Recent data has shown consumer confidence is down from this point last year. Bond yields on 10-year Treasury notes, along with Japanese and German bonds are at all-time lows. Oil is now flirting with staying below $50 again, and another Brexit poll has been released showing a majority of the U.K. wants to leave the European Union. Further, the Fed meeting is unsure whether or not to raise US interest rates – causing market fluctuations. This is dragging oil prices back down to depressed levels, which curtails drilling and exploration.

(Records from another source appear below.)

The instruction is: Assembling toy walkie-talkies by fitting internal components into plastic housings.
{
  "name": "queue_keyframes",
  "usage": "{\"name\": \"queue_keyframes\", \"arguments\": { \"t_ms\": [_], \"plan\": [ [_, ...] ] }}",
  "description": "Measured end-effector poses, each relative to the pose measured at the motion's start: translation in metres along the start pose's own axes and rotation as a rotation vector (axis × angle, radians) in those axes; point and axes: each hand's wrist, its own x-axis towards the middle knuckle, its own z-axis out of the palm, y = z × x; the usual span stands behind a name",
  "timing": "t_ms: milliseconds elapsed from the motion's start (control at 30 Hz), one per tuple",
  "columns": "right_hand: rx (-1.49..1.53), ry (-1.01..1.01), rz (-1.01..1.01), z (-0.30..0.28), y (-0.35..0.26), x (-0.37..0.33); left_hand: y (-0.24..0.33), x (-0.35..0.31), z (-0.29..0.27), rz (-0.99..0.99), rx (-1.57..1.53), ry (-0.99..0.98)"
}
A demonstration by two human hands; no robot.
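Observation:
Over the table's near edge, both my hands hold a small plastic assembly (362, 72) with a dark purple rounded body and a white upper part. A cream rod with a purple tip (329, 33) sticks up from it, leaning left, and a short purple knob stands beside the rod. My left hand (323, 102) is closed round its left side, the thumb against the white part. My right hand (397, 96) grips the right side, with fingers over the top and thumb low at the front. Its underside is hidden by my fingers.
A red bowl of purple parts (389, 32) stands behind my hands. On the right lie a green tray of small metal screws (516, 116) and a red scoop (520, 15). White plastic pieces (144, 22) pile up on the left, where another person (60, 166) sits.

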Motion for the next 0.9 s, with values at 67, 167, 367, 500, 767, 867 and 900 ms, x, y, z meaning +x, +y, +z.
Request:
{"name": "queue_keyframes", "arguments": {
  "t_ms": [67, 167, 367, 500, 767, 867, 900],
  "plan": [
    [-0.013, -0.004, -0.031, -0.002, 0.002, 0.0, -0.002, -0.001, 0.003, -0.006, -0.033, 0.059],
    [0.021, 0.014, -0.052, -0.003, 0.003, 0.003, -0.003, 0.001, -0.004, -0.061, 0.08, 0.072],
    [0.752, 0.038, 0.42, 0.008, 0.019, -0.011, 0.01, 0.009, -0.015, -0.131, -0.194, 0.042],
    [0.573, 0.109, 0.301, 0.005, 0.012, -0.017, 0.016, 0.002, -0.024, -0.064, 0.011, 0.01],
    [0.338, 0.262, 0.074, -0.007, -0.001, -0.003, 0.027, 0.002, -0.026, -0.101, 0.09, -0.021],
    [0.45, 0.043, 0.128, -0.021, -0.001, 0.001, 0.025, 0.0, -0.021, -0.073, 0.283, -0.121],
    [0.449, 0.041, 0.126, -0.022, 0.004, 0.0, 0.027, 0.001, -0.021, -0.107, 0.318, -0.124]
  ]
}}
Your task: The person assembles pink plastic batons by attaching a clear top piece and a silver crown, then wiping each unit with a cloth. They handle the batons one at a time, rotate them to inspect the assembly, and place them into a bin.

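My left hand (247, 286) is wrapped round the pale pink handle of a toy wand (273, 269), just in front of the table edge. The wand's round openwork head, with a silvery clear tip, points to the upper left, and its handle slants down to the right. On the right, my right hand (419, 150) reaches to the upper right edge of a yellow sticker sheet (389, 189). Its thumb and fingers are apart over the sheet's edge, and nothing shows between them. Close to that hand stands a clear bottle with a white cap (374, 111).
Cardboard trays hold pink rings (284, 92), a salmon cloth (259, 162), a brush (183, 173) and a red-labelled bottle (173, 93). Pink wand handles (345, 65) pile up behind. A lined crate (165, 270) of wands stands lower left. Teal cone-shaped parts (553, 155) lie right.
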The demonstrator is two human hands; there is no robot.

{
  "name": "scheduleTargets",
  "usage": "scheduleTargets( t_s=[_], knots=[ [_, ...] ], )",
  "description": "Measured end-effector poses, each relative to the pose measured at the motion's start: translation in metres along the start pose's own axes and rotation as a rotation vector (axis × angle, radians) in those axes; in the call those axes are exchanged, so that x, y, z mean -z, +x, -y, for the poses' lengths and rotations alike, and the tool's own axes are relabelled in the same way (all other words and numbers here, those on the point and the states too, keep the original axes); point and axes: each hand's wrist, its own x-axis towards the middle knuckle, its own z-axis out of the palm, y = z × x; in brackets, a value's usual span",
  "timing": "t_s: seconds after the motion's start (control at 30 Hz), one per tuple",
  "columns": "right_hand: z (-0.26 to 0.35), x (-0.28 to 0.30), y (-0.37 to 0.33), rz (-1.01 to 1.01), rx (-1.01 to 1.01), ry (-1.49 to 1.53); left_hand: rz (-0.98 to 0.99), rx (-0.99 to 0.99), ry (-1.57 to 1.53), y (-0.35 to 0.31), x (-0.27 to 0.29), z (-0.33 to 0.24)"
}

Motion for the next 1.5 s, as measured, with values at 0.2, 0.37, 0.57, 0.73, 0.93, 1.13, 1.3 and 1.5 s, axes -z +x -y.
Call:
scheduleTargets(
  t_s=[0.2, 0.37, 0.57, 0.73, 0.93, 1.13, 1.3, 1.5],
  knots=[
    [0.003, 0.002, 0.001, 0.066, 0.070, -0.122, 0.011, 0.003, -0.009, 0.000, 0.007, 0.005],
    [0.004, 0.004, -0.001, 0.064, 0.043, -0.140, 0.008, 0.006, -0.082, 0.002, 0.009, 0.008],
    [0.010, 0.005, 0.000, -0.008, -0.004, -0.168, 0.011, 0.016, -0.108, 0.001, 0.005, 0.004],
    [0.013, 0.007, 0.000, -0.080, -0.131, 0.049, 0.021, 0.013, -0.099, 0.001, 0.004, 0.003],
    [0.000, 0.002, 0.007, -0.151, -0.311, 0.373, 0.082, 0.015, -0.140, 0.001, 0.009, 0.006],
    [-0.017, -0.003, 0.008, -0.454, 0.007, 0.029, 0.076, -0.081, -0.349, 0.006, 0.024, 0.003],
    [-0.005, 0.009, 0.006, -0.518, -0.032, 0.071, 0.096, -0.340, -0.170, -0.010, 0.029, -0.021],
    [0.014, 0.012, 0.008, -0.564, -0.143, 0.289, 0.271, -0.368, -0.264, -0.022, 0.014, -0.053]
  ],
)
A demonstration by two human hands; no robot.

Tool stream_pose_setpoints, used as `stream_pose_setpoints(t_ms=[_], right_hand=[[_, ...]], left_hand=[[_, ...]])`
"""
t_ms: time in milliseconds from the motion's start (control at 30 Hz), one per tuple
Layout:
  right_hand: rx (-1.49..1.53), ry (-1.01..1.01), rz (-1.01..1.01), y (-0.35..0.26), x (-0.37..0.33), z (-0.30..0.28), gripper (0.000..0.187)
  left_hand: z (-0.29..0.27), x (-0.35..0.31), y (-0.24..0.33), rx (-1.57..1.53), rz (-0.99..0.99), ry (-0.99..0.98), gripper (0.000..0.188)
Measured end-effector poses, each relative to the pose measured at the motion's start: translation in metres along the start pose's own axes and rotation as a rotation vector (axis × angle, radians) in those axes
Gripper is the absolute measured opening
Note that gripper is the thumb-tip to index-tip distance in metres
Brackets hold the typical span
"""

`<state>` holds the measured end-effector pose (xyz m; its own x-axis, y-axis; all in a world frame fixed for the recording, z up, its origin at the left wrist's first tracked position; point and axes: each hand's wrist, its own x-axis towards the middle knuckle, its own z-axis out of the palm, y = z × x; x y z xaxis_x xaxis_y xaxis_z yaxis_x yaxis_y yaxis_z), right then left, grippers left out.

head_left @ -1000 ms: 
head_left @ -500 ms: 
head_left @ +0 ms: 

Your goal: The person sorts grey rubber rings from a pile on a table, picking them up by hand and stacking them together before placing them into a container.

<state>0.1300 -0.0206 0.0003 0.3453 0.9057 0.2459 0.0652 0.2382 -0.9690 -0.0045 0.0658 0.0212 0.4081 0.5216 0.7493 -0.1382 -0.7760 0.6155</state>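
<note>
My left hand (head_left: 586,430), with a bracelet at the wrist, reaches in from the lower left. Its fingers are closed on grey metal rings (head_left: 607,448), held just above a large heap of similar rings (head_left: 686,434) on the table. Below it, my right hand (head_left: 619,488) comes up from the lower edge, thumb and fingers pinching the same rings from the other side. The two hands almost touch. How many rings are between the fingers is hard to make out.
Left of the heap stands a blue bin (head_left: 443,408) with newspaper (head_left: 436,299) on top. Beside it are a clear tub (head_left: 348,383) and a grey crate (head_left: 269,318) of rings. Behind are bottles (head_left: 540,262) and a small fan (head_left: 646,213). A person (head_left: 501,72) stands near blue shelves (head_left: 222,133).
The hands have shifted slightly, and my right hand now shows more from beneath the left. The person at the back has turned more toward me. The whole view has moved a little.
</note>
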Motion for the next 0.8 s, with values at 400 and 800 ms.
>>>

Pitfalls are everywhere with global economic and geopolitical uncertainty rising.

North Korea has restarted production of plutonium fuel, the Taliban are on the march in Afghanistan, Russia has threatened routine US naval deployments in the Black Sea before the upcoming NATO summit, and the Bank of Japan needs another round of stimulus for their floundering economy. These are reasons why investors have concerns over worldwide economies, poor corporate profits and whether central bank policymakers will continue pushing bond yields lower hurting earnings prospects for banks. “But Brexit is still far more important,” says Tom Di Galama, Managing Director of government trading and strategy at investment bank Seaport Global Holdings LLC in New York.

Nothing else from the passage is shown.